Why the output is different for this below program when compiled using clang with fast-math optimization
#include<stdio.h>
int main() {
double d = 1.0;
double max = 1.79769e+308;
d /= max;
printf(“d:%e:\n”, d);
d *= max;
printf(“d:%e:\n”, d);
return 0;
}
prints 0 with fast math but 1 without fast math.
Please do not ask llvm-dev to do your homework. If this is genuinely not a school assignment, reply to me off-list and I’ll help you understand what’s happening here.
– Steve
This is of course not homework. I am trying to understand how fast math optimizations work in llvm. When I compared IR for both the programs, the only thing I have noticed is that fdiv and fmul are replaced with fdiv fast and fmul fast. Not sure what happens in fdiv fast and fmul fast.
I feel that its because d/max is really small number and fast-math does not care about small numbers and consider them to zero but this is so incorrect.
[llvm-dev to BCC]
What transformations are licensed by fast-math? Specifically, what is LLVM allowed to do with fdiv fast?
– Steve
Hi,
I feel that its because d/max is really small number and fast-math does not care about small numbers and consider them to zero but this is so incorrect.

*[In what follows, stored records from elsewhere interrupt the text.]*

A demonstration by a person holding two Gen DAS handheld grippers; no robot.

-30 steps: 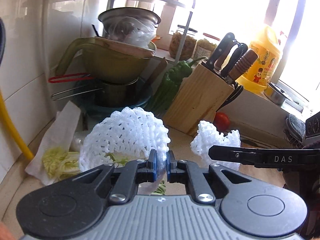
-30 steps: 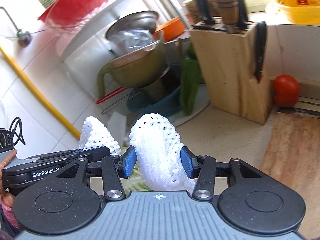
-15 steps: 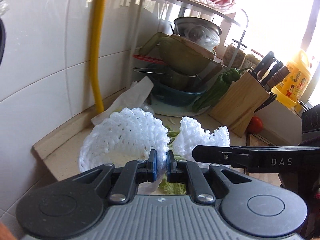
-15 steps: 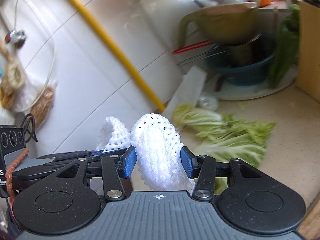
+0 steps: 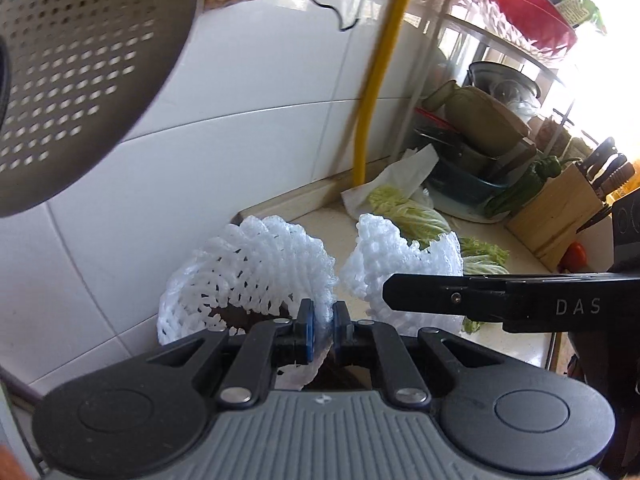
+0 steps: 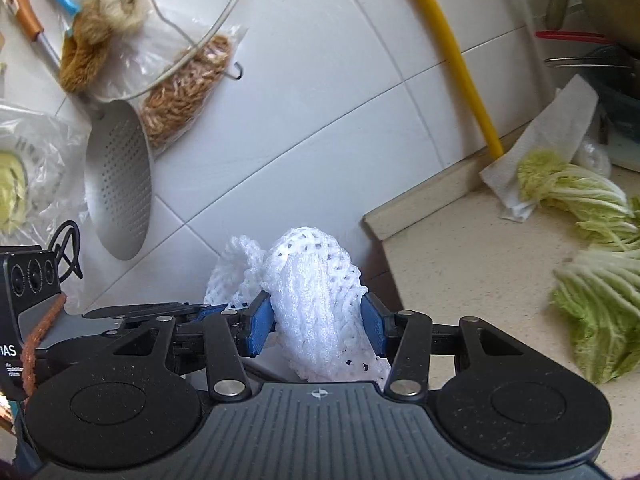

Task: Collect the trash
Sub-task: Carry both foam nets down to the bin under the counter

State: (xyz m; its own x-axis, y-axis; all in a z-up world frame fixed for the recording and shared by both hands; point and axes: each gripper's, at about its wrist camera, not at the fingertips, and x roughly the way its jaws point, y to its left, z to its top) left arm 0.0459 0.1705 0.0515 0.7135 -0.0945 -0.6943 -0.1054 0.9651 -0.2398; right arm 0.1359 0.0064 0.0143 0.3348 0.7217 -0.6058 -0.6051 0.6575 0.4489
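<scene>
Carry step in hand: my left gripper pinched thin edge of one foam net, pads nearly together; my right gripper clamped second foam net bunched between half-spread pads. Both nets held in air just past end of counter, close to tiled wall. Cabbage leaves and paper towel lay on counter, uncollected. No bin in view. Next move, I judged: find bin off counter end, bring both nets over it, spread pads, then go for leaves

Daylight from the window blows out the right edge; fisheye bends the tile lines; slight blur.
</scene>
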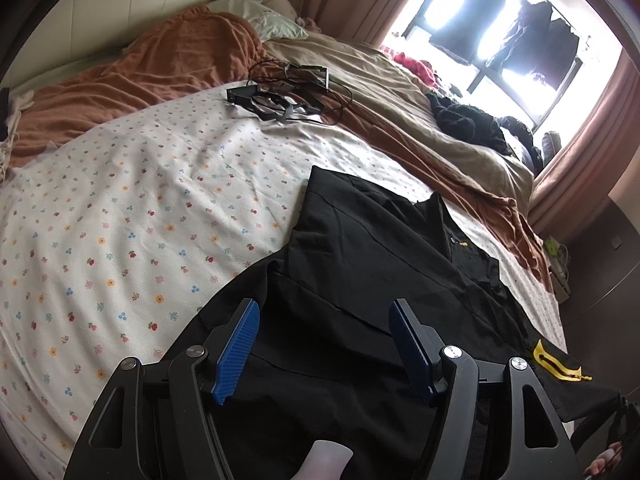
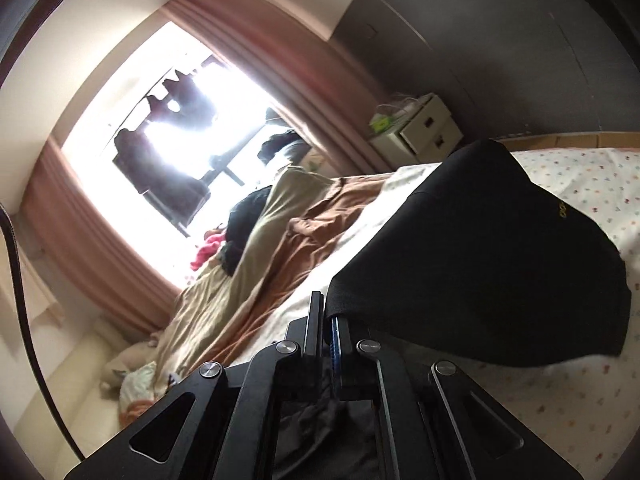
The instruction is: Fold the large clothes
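A large black garment point(image 1: 360, 264) with yellow trim lies partly folded on the floral bed sheet point(image 1: 140, 208). My left gripper point(image 1: 324, 344) is open, its blue pads spread just above the garment's near part, holding nothing. My right gripper point(image 2: 330, 320) is shut on an edge of the same black garment point(image 2: 480, 248) and lifts it above the sheet point(image 2: 580, 184), so the cloth drapes to the right of the closed jaws.
An orange blanket point(image 1: 132, 76) and a beige quilt point(image 1: 360, 76) lie bunched at the far side of the bed. Black frames and cables point(image 1: 288, 92) rest on the sheet. Dark clothes point(image 1: 468, 120) pile near the window. A white drawer unit point(image 2: 424, 128) stands beside the bed.
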Demonstrator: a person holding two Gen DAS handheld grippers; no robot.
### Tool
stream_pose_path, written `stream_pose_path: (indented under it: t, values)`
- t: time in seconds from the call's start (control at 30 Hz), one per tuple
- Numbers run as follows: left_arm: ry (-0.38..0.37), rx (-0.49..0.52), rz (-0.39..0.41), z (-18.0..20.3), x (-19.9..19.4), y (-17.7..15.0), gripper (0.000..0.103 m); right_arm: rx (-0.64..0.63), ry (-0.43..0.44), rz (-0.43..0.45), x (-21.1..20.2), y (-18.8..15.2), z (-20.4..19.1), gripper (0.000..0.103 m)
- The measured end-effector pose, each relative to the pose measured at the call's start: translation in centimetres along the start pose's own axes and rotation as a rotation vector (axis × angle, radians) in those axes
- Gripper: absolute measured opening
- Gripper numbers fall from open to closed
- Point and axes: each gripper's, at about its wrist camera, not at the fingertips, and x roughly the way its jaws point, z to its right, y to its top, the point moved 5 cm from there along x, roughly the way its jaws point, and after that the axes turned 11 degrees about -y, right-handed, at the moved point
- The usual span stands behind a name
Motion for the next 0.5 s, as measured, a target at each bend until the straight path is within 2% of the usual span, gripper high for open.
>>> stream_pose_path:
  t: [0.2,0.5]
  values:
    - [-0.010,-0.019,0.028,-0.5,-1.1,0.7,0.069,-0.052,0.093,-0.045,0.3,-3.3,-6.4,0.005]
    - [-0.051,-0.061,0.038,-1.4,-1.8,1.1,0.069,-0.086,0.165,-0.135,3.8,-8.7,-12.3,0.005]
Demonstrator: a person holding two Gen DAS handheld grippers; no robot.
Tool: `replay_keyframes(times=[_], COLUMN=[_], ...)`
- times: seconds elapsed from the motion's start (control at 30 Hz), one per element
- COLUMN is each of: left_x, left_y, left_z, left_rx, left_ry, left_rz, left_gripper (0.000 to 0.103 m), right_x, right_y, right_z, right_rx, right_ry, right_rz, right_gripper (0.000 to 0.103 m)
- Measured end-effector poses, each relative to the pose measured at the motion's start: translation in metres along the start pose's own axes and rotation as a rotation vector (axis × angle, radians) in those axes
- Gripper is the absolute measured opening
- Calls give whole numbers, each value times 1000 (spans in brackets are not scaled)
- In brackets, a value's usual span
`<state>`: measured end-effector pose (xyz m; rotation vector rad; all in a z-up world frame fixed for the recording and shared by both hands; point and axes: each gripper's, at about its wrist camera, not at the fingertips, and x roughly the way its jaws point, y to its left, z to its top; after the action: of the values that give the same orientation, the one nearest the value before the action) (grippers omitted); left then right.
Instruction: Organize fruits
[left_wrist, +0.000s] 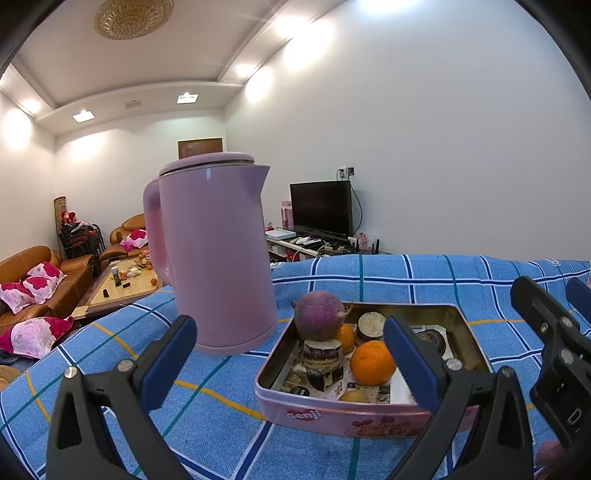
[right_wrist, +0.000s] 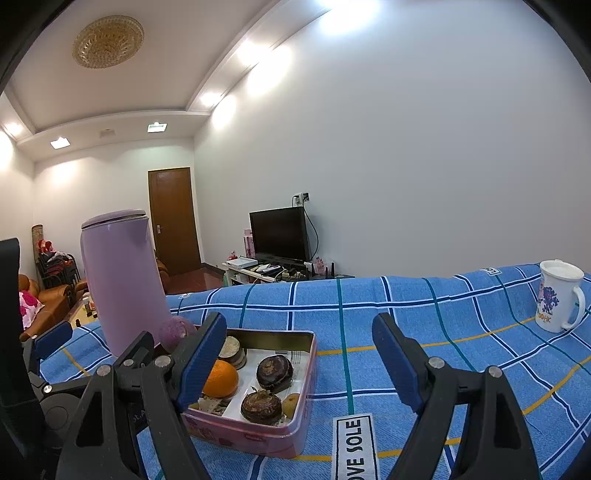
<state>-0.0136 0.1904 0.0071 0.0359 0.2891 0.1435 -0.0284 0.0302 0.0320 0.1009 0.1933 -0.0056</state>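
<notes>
A pink tin box (left_wrist: 351, 417) stands on the blue checked cloth and holds produce: an orange (left_wrist: 372, 362), a purple round vegetable (left_wrist: 319, 319) on top of dark cut pieces (left_wrist: 321, 360), and a small yellow fruit (left_wrist: 352, 397). The tin also shows in the right wrist view (right_wrist: 306, 406), with the orange (right_wrist: 221, 378) and two dark round pieces (right_wrist: 275, 373). My left gripper (left_wrist: 291, 365) is open and empty, just before the tin's near left side. My right gripper (right_wrist: 299, 365) is open and empty, over the tin's right edge.
A tall pink kettle (left_wrist: 218, 258) stands left of the tin, close behind it. A white mug (right_wrist: 559, 299) sits at the far right of the cloth. Sofas and a coffee table (left_wrist: 122, 284) lie beyond the left edge; a TV (left_wrist: 321, 208) is behind.
</notes>
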Motion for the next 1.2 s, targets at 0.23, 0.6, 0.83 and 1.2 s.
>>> replay_keyframes(times=[0.23,0.6,0.83,1.2], left_x=[0,-1,0,0], left_y=[0,0,0,-1], left_z=[0,0,0,-1], left_rx=[-1,0,1,6], left_ry=[2,0,2,18], left_rz=[1,2,2,30], left_gripper=[103,103,103,103], right_x=[0,0,0,0], right_y=[0,0,0,0], right_z=[0,0,0,0], right_rx=[0,4,5,7], right_ry=[5,11,11,12], right_rz=[2,-4,-4,-7], right_gripper=[83,83,83,83])
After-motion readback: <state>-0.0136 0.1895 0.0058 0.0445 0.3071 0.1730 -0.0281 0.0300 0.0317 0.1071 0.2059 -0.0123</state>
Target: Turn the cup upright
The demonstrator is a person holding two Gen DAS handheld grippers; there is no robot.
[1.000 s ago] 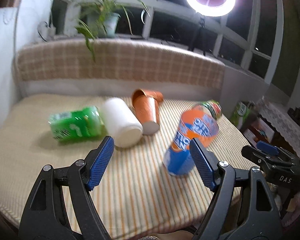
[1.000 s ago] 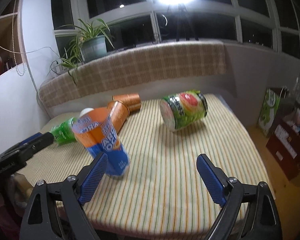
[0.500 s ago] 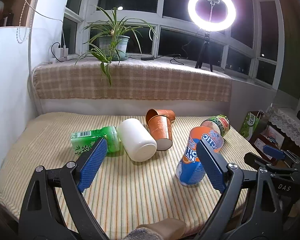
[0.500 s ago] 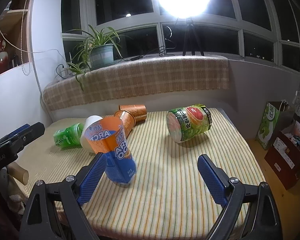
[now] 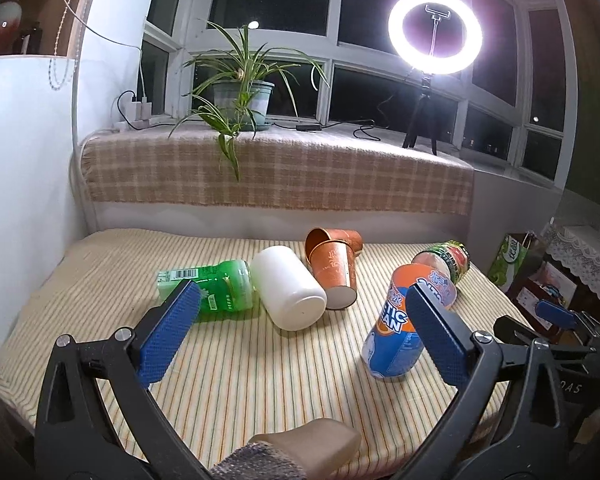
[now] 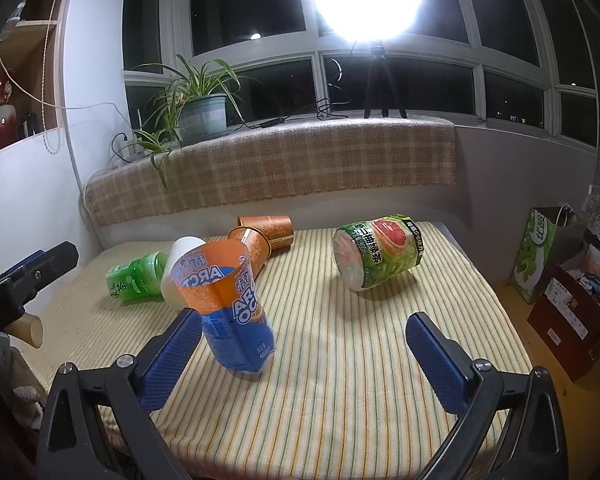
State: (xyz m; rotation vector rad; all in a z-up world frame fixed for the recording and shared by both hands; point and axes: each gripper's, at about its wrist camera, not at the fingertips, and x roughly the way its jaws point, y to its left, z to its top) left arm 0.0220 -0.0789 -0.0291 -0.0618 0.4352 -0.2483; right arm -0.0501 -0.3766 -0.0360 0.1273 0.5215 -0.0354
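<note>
An orange-and-blue cup [image 5: 400,328] stands upright, mouth up, near the front right of the striped table; it also shows in the right wrist view [image 6: 230,308]. My left gripper [image 5: 300,332] is open and empty, held back above the table's front edge. My right gripper [image 6: 304,356] is open and empty, with the cup just beyond its left finger. Two orange paper cups [image 5: 332,268] lie on their sides further back, as do a white cup [image 5: 288,288], a green bottle-cup [image 5: 216,288] and a green fruit-print cup [image 6: 376,256].
The striped table [image 6: 340,360] drops off at the front and right edges. A checked ledge [image 5: 276,172] with a potted plant [image 5: 240,96] and a ring light [image 5: 434,32] runs behind it. Boxes and bags [image 6: 564,276] stand on the floor to the right.
Both grippers have pulled back and up from the table. The orange-and-blue cup stays standing where it was; the other cups have not moved.
</note>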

Which version of Clang are you using? I see 1.0 in all cases I've
tested, which is not terribly surprising. There isn't really much for
fast-math to latch onto in the example, all the compiler might do is
evaluate the constant result, and there's no reason to do it
imprecisely.
Cheers.
Tim.
$ clang -v
clang version 7.0.0 (trunk 336308)
Target: x86_64-unknown-linux-gnu
Thread model: posix
$ cat fmath.c
#include<stdio.h>
int main() {
double d = 1.0;
double max = 1.79769e+308;
d /= max;
d *= max;
printf(“d:%e:\n”, d);
return 0;
}
$ clang fmath.c
$ ./a.out
d:1.000000e+00:
$ clang -ffast-math fmath.c
$ ./a.out
d:0.000000e+00:
The generated code doesn't actually change between the two variants in this case. The actual difference here happens during the link step.
Specifying "-ffast-math" on the clang invocation that spawns the linker causes "crtfastmath.o" to get linked (Clang ToolChain::AddFastMathRuntimeIfAvailable).
crtfastmath.o puts the CPU in FTZ+DAZ mode (subnormals flushed to zero, subnormals are treated as zero).
1.0 / max in your program is a subnormal value, which hence gets flushed to zero.
If you don't want this to happen, don't specify -ffast-math on the clang invocation that calls the linker:
[fabiang@fabiang-pc-i7 flttest]$ clang -ffast-math fmath.c && ./a.out
d:0.000000e+00:
[fabiang@fabiang-pc-i7 flttest]$ clang -c -ffast-math fmath.c -o fmath.o && clang fmath.o && ./a.out
d:1.000000e+00:
but more generally, if you want special values such as infinities, NaNs, subnormals and underflow/overflow conditions to be handled precisely (with full IEEE compliance), _don't use -ffast-math_.
You're explicitly opting out of compliance here, and yes, sometimes the differences are substantial.
-Fabian